Par Geoffrey Smith
Investing.com -- La Banque centrale européenne a versé de l'eau froide sur le violent rallye des actions bancaires de la zone euro, avertissant que les pertes sur prêts dues à la pandémie pourraient être plus importantes que ce que les banques prévoient et exprimant son scepticisme quant aux plans de reprise rapide des paiements de dividendes.
L'indice Stoxx 600 Banks a réagi en chutant de 1,5% en fin de matinée à Francfort, un mouvement qui, bien qu'important en temps normal, doit être considéré dans le contexte d'un rallye de 33% le mois dernier.
Ces gains sont dus en grande partie aux rapports de trois sociétés pharmaceutiques selon lesquels leurs vaccins expérimentaux pour le traitement du Covid-19 sont sûrs et efficaces, ce qui laisse espérer que leur distribution l'année prochaine permettra à l'économie mondiale de rebondir fortement après sa pire année depuis la Grande Dépression.
Pour les investisseurs de longue date dans les banques européennes, de telles perspectives signifient une levée anticipée de l'interdiction des dividendes et des rachats que les autorités de régulation ont annoncée au printemps afin de garantir que les bilans des banques soient suffisamment solides pour survivre à la crise. Dans leurs récentes mises à jour du troisième trimestre, Unicredit (MI:CRDI), BNP Paribas (OTC:BNPQY) et d'autres (notamment le groupe UBS (SIX:UBSG), qui n'est pas supervisé par la BCE) ont tous souligné qu'ils disposaient de capitaux plus que suffisants pour absorber toutes les pertes sur prêts qu'ils prévoyaient et continuer à verser quelque chose aux actionnaires.
Toutefois, dans sa revue semestrielle de la stabilité financière, la BCE a adopté un point de vue nettement plus sceptique, notant que les banques n'ont évité de constituer des provisions plus importantes qu'en recourant aux moratoires et aux garanties sur la dette garantis par le gouvernement et aux lacunes réglementaires qui leur avaient été accordées plus tôt dans l'année.
"Les provisions ont augmenté, mais semblent optimistes dans certains cas", a déclaré le vice-président de la BCE, Luis de Guindos, dans l'étude. "Les garanties et les moratoires peuvent avoir allongé le temps nécessaire pour que les faibles performances économiques se traduisent par des pertes sur prêts".
En outre, la BCE a averti dans son examen que le risque d'une forte correction des prix des actifs avait augmenté, alors que la faible rentabilité sous-jacente restait préoccupante, en particulier au vu des niveaux élevés de la dette au niveau des États, des entreprises et des ménages.

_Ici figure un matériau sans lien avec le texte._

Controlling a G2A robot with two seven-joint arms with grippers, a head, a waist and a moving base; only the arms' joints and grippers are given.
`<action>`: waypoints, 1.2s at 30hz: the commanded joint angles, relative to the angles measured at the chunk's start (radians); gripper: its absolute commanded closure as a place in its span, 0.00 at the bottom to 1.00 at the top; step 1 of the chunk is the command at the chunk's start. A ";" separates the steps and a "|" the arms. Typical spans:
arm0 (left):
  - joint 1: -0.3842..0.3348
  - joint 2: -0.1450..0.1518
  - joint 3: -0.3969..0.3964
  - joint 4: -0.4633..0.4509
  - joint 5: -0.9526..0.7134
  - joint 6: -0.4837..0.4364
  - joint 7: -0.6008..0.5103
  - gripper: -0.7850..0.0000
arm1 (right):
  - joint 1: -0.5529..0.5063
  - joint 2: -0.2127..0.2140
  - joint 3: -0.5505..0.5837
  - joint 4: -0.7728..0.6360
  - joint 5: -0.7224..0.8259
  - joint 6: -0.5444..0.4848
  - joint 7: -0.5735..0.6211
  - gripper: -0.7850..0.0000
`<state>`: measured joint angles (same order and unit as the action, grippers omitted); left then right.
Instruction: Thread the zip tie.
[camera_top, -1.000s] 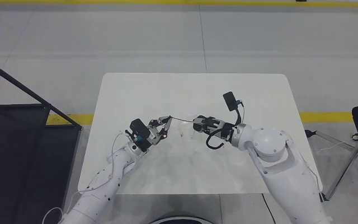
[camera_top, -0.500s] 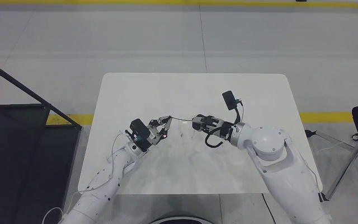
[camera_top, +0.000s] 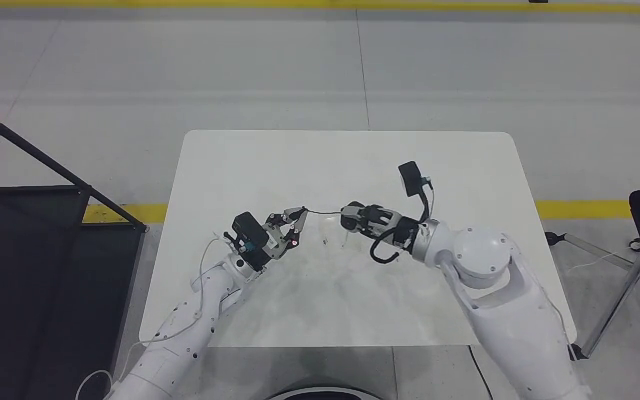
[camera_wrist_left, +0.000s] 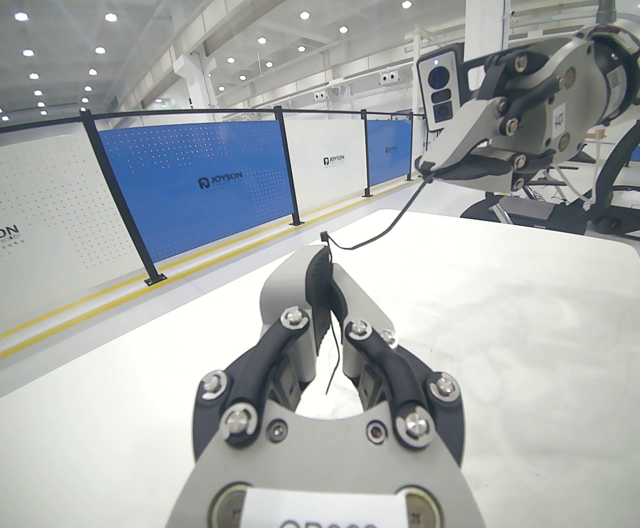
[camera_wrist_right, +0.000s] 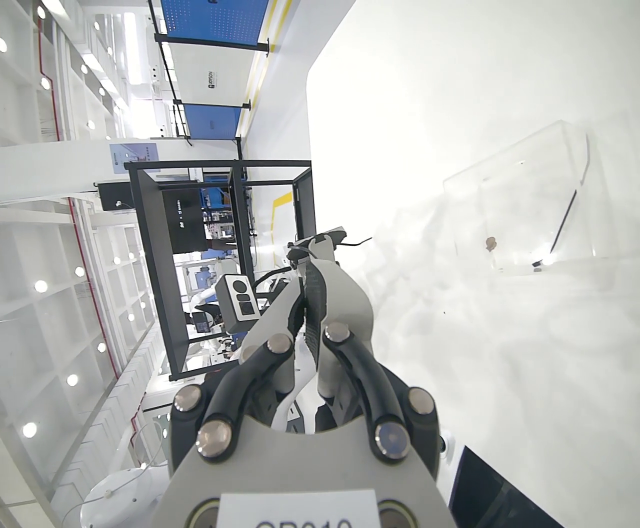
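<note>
White table (camera_top: 300, 170); clear box (camera_wrist_right: 520, 200) resting on it.

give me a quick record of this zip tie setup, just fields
table: white, both arms over its middle
zip tie: thin, black, held off the table, stretched between the two grippers
left gripper: shut on the zip tie just below its small square head, a loose end hanging below the grip
right gripper: shut on the far end of the zip tie
threaded: cannot tell
clear box: on the table, with a thin black strip and a small brown bit in it
</note>
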<state>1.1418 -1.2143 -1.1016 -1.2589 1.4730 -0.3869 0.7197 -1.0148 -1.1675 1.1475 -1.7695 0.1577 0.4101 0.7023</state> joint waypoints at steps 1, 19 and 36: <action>0.000 0.000 0.000 0.000 0.000 0.000 0.000 1.00 | -0.003 0.000 0.005 0.002 0.015 -0.010 -0.001 1.00; 0.000 0.000 0.000 0.000 0.000 0.000 0.000 1.00 | -0.015 -0.006 0.015 0.034 0.119 -0.100 -0.011 1.00; 0.000 0.000 0.000 0.000 0.000 0.000 0.000 1.00 | -0.014 -0.013 0.009 0.057 0.172 -0.142 -0.036 1.00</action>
<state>1.1418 -1.2143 -1.1016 -1.2589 1.4730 -0.3869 0.7197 -1.0306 -1.1808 1.1589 -1.7129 0.3342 0.2642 0.6660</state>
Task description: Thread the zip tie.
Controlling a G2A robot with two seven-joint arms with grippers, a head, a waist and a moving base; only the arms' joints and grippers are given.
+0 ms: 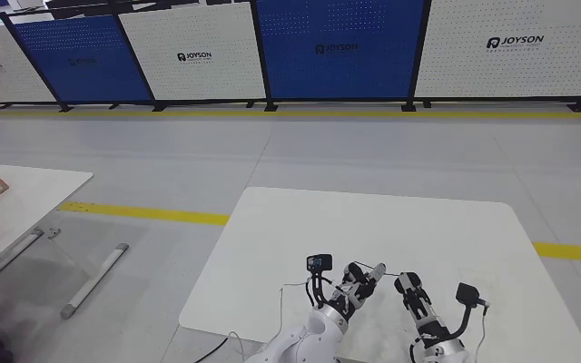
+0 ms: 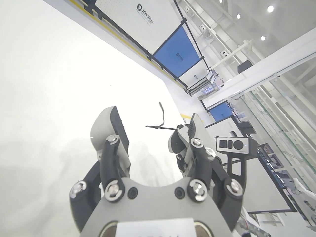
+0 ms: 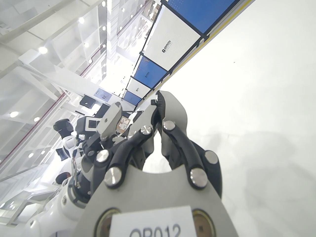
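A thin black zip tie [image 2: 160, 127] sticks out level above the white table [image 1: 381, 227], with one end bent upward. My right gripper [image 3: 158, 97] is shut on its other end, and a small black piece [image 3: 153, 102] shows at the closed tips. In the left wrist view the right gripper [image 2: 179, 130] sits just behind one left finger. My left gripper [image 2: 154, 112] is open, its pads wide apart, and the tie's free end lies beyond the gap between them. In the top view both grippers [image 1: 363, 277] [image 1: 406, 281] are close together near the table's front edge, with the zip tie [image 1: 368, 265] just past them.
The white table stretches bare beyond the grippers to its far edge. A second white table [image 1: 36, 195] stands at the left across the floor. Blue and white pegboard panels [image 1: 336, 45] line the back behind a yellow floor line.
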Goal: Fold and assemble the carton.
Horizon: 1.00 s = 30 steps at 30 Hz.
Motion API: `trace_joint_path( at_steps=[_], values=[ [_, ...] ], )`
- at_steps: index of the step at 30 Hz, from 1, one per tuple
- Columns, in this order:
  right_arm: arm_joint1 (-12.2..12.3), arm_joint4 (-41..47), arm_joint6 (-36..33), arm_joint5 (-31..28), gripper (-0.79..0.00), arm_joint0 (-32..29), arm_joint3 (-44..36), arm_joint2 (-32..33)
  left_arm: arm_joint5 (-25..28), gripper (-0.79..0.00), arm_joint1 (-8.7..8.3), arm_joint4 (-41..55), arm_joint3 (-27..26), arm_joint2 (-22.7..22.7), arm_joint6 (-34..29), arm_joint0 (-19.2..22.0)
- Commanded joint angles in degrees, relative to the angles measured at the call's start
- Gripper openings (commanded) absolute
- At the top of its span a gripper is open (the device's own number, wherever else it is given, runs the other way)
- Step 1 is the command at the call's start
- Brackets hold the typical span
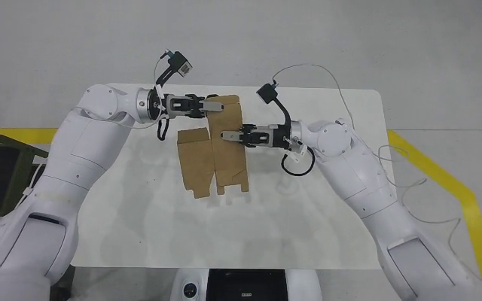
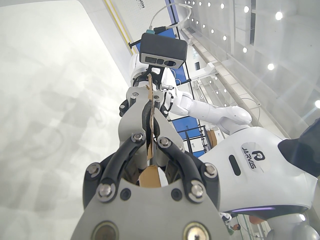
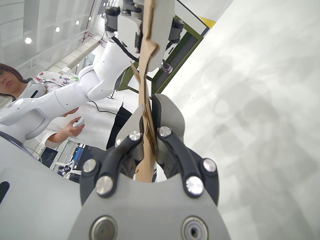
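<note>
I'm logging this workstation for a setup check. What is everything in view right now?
carton: one, brown, unfolded flat, over the middle of the table, held by both grippers.
table: one, white, in front of the robot.
floor stripe: two stretches, yellow, on the grey floor at either side of the table.
left gripper: one, grey and black, shut on the carton's far part.
right gripper: one, grey and black, shut on the carton nearer its middle.
</note>
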State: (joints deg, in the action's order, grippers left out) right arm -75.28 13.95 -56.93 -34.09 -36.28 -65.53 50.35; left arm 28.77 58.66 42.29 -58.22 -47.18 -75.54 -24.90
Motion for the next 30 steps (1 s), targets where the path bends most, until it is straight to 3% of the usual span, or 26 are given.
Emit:
trace_joint_path(
  at_steps=[1, 9, 15, 20, 30],
  values=[
    [-0.1, 0.3, 0.1, 0.0, -0.785, 0.1, 0.3, -0.1, -0.2, 0.000, -0.11, 0.5, 0.1, -0.4, -0.2, 0.1],
    [-0.4, 0.9, 2.8, 1.2, -0.785, 0.4, 1.4, 0.4, 6.3, 0.000, -0.78, -3.9, 0.0, -2.8, 6.3, 0.5],
    [-0.2, 1.1, 7.5, 3.6, -0.785, -0.8, 0.1, 2.4, 10.5, 0.000, -1.69, -7.8, 3.1, -3.8, 10.5, -0.6],
    [0.1, 0.2, 11.7, 5.5, -0.785, -2.1, -1.4, 4.4, 10.8, 0.000, -2.06, -6.7, 4.8, -4.6, 10.9, -1.7],
    [0.4, -4.9, 26.5, 12.4, -0.785, -5.8, -4.5, 8.0, 8.1, 0.000, -3.01, -3.6, 2.6, -6.2, 8.1, -5.6]
  ],
)
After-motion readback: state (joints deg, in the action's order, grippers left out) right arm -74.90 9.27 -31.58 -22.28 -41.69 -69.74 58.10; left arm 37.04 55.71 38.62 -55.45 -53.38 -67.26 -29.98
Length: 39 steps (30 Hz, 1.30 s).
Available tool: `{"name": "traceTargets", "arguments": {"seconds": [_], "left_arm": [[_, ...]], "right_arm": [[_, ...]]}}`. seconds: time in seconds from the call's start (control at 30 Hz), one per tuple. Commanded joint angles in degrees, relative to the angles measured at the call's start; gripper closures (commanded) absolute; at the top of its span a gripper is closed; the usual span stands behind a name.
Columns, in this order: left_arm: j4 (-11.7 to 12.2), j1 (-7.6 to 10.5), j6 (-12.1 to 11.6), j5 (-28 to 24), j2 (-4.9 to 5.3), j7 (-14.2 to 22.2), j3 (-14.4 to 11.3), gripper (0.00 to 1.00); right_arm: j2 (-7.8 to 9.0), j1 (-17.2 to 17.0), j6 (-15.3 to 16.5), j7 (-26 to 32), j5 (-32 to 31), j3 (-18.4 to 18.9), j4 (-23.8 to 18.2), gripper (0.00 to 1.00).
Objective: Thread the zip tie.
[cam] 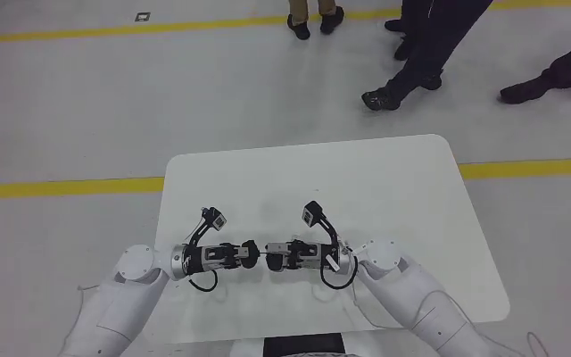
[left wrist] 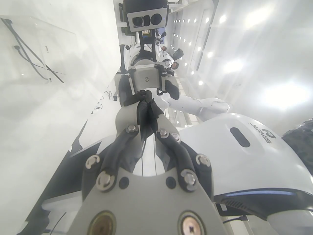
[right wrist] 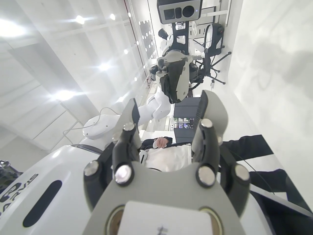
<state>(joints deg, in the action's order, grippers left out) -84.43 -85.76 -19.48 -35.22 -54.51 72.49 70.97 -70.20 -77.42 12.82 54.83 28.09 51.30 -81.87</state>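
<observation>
My left gripper (left wrist: 146, 107) is shut on a thin black zip tie (left wrist: 154, 149), whose two strands run back between the fingers toward the palm. In the top view both grippers face each other tip to tip over the front of the white table (cam: 393, 196), the left gripper (cam: 251, 253) and the right gripper (cam: 274, 256) nearly touching, with a short dark stretch of the zip tie (cam: 263, 256) between them. My right gripper (right wrist: 168, 111) is open with nothing between its fingers. The left gripper (right wrist: 174, 84) hangs just beyond those fingertips.
A clear tray (left wrist: 61, 37) holding several loose black zip ties (left wrist: 29, 54) lies on the table beside the left arm. People's legs (cam: 419, 53) stand on the floor beyond the far edge. A yellow floor line (cam: 80, 186) runs past the table.
</observation>
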Motion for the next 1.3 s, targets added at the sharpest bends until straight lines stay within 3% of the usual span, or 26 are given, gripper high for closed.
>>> {"name": "traceTargets", "arguments": {"seconds": [0.0,0.3,0.77,0.9,1.0,1.27], "left_arm": [[0.0,0.0,0.0,0.0,0.0,0.0,0.0,1.0],[0.0,0.0,0.0,0.0,0.0,0.0,0.0,1.0],[0.0,0.0,0.0,0.0,0.0,0.0,0.0,1.0],[0.0,0.0,0.0,0.0,0.0,0.0,0.0,1.0],[0.0,0.0,0.0,0.0,0.0,0.0,0.0,1.0],[0.0,0.0,0.0,0.0,0.0,0.0,0.0,1.0]], "right_arm": [[-0.03,0.04,0.32,-0.17,0.02,-0.09,0.29,0.85],[-0.08,0.13,1.42,-0.06,0.12,-0.4,0.98,0.91],[-0.19,0.36,1.85,-0.49,0.05,-0.98,1.0,0.89],[-0.24,0.57,1.63,-0.72,0.0,-1.16,0.99,0.92],[-0.26,0.65,1.56,-0.87,-0.01,-1.23,1.03,1.0],[-0.21,0.74,1.41,-1.01,-0.3,-1.21,1.05,1.0]]}}
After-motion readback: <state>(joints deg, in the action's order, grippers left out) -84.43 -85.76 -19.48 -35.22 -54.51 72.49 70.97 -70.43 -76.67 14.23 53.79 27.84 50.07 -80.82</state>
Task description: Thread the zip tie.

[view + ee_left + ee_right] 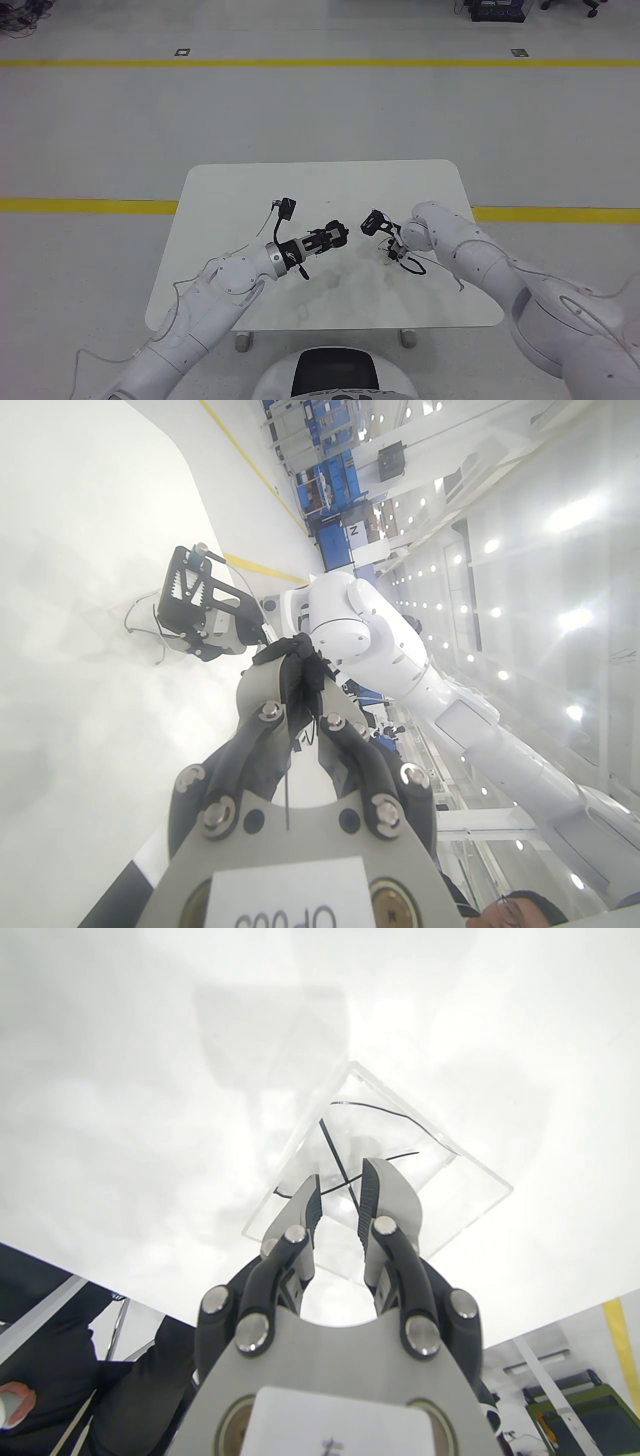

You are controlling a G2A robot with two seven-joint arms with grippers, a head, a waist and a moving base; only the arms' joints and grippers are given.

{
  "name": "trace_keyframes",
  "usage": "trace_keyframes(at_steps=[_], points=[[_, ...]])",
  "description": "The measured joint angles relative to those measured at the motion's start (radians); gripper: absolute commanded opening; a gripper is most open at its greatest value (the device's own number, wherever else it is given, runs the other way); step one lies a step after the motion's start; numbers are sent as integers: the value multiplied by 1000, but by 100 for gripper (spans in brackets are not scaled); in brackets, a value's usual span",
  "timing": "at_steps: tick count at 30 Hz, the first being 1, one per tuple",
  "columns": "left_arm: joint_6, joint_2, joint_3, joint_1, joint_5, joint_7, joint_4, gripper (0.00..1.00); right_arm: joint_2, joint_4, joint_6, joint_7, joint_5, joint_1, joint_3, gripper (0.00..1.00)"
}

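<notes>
My left gripper is shut on a thin black zip tie, whose strand runs back between the fingers towards the wrist. In the top view this gripper is held over the middle of the white table. My right gripper stands open just above a clear plastic tray holding loose black zip ties; two of them cross under its fingers. From above, the right gripper faces the left one across a short gap, and it appears beyond the left fingertips as well.
Loose zip ties lie on the table under the right wrist. They also show beside the right gripper from the left wrist. The table's far half and left side are bare. Its rounded edge is close behind the right gripper.
</notes>
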Motion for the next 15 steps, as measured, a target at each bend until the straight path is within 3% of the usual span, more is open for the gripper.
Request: trace_keyframes(at_steps=[15], points=[[0, 0, 0, 0, 0, 0, 0, 0, -21, 34, 0, 9, 7, 3, 0, 5]])
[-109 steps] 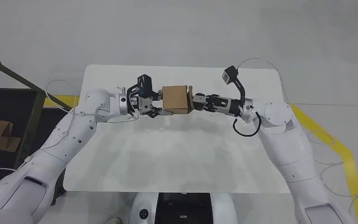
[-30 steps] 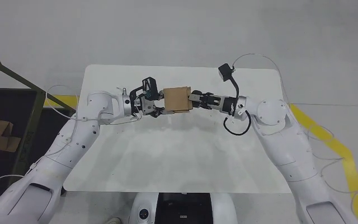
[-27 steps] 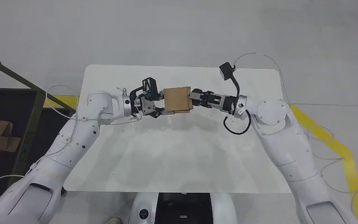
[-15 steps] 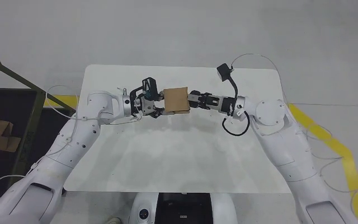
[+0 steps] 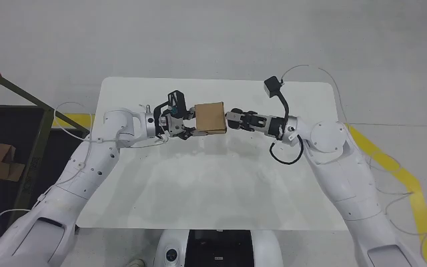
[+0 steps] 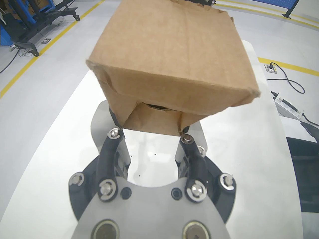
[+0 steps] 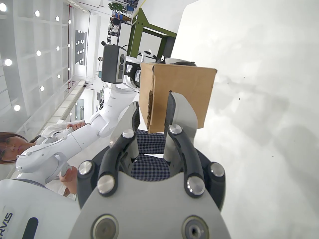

Les garanties de prêts, les congés de remboursement de la dette et les reports d'impôts ont tous aidé les banques à faire état de niveaux de provisions étonnamment bas, créant une apparence de rentabilité à un moment où de nombreuses entreprises sont sur le point de disparaître.
Il est important de noter que depuis la fin du troisième trimestre, lorsque les banques ont pu présenter des livres relativement bien tenus, l'économie s'est à nouveau tournée vers le sud : Les indices IHS Markit de novembre ont montré que la zone euro était clairement en récession, et comme l'Allemagne, la plus grande économie de la région, s'apprête à renforcer ses restrictions sur la vie économique et sociale lors d'une réunion jeudi, le risque est que le mois de décembre aille dans le même sens.
"Globalement, il ne serait pas surprenant qu'après un très mauvais mois de novembre, nous ayons une croissance nulle, voire négative" pour le trimestre en cours, a déclaré Yves Mersch, membre sortant du Conseil de la BCE, au Financial Times dans une interview publiée mercredi, tout en ajoutant qu'il serait "prématuré" de prévoir un autre trimestre de croissance négative au début de l'année prochaine.
"Nous avons assoupli certaines de nos normes, en créant des capitaux supplémentaires disponibles pour le système bancaire à un montant environ trois à quatre fois supérieur à la distribution de dividendes prévue", a déclaré Mersch, ajoutant qu'il serait "fallacieux ou surprenant que les banques utilisent les subventions publiques pour enrichir les actionnaires".